WHAT TO DO → Every line below should be copied out exactly.

INFORMATION PROVIDED →
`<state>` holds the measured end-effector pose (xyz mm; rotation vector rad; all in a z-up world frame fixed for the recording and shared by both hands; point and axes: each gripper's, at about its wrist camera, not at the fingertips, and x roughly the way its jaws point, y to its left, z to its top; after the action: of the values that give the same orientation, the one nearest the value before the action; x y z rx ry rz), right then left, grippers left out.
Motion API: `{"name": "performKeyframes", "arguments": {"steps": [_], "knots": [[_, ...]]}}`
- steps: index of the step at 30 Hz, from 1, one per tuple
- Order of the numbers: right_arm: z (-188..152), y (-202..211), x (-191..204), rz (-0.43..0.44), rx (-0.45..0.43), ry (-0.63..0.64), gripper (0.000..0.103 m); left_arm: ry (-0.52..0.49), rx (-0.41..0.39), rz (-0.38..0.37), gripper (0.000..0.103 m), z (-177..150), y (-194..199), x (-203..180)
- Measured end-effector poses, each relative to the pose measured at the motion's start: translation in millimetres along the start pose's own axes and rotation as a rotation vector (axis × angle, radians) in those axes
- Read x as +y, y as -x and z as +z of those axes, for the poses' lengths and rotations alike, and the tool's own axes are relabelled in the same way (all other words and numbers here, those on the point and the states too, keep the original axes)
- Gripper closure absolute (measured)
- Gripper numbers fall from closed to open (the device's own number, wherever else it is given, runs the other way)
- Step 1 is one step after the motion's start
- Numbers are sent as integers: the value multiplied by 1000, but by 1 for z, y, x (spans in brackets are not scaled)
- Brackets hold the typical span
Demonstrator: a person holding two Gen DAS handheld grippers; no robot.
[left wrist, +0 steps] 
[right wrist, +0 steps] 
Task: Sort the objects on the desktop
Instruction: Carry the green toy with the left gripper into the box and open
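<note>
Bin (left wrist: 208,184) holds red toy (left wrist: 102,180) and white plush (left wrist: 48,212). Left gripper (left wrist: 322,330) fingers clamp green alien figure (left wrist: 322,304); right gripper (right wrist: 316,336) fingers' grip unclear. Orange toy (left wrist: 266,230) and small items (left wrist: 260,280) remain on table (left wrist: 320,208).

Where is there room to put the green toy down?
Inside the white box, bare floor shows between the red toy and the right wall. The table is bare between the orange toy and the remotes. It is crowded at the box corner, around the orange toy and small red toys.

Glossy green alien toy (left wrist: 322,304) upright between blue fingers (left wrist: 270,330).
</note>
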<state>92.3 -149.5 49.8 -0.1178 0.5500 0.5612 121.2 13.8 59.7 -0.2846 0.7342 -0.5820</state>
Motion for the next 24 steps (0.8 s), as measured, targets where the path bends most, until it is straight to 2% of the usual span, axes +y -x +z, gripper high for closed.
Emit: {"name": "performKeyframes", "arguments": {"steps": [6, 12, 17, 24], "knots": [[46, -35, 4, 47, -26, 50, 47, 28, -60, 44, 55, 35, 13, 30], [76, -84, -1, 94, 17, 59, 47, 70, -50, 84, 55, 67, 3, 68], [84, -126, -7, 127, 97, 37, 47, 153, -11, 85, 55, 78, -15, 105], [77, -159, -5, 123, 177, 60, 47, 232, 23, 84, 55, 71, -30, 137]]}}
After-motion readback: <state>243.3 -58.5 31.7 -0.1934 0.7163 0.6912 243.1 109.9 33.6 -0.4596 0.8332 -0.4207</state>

RESULT OF THE EXERCISE →
`<state>` holds the measured end-effector pose (xyz mm; rotation vector rad; all in a z-up world frame fixed for the recording and shared by both hands; point and axes: each gripper's, at about its wrist camera, not at the fingertips, and x roughly the way its jaws point, y to its left, z to its top; after the action: of the values that give the same orientation, the one nearest the value before the action; x y z rx ry rz), right then left, grippers left out.
Motion API: `{"name": "performKeyframes", "arguments": {"steps": [_], "knots": [[_, ...]]}}`
- steps: index of the step at 30 Hz, from 1, one per tuple
- Order of the numbers: right_arm: z (-188..152), y (-202..211), x (-191..204), rz (-0.43..0.44), rx (-0.45..0.43), ry (-0.63..0.64), gripper (0.000..0.103 m); left_arm: ry (-0.52..0.49), rx (-0.41..0.39), rz (-0.38..0.37), gripper (0.000..0.103 m), z (-177..150), y (-194..199), x (-203..180)
- Measured end-effector poses, each relative to the pose measured at the motion's start: translation in millimetres along the start pose's own axes and rotation as a rotation vector (axis × angle, radians) in those axes
- Read x as +y, y as -x and z as +z of those axes, for the poses' lengths and rotations alike, and the tool's own axes are relabelled in the same way (all other words and numbers here, those on the point and the states too, keep the original axes)
- Gripper closure absolute (measured)
- Gripper numbers fall from closed to open (the device's own number, wherever else it is given, runs the other way)
- Step 1 is one step after the motion's start
- Numbers are sent as integers: the value multiplied by 1000, but by 1 for z, y, x (spans in brackets are not scaled)
- Brackets hold the typical span
Demonstrator: a person holding two Gen DAS handheld grippers; no robot.
[left wrist, +0 steps] 
[right wrist, +0 steps] 
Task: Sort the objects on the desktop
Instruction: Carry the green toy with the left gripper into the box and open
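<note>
Bin (left wrist: 208,184) holds red toy (left wrist: 102,180) and white plush (left wrist: 48,212). Left gripper (left wrist: 322,330) fingers clamp green alien figure (left wrist: 322,304); right gripper (right wrist: 316,336) fingers' grip unclear. Orange toy (left wrist: 266,230) and small items (left wrist: 260,280) remain on table (left wrist: 320,208).

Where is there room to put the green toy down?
Inside the white box, bare floor shows between the red toy and the right wall. The table is bare between the orange toy and the remotes. It is crowded at the box corner, around the orange toy and small red toys.

Glossy green alien toy (left wrist: 322,304) upright between blue fingers (left wrist: 270,330).
</note>
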<state>92.3 -149.5 49.8 -0.1178 0.5500 0.5612 121.2 13.8 59.7 -0.2846 0.7342 -0.5820</state>
Motion for the next 24 steps (0.8 s), as measured, targets where the path bends most, until it is straight to 2% of the usual span, axes +y -x +z, gripper high for closed.
Emit: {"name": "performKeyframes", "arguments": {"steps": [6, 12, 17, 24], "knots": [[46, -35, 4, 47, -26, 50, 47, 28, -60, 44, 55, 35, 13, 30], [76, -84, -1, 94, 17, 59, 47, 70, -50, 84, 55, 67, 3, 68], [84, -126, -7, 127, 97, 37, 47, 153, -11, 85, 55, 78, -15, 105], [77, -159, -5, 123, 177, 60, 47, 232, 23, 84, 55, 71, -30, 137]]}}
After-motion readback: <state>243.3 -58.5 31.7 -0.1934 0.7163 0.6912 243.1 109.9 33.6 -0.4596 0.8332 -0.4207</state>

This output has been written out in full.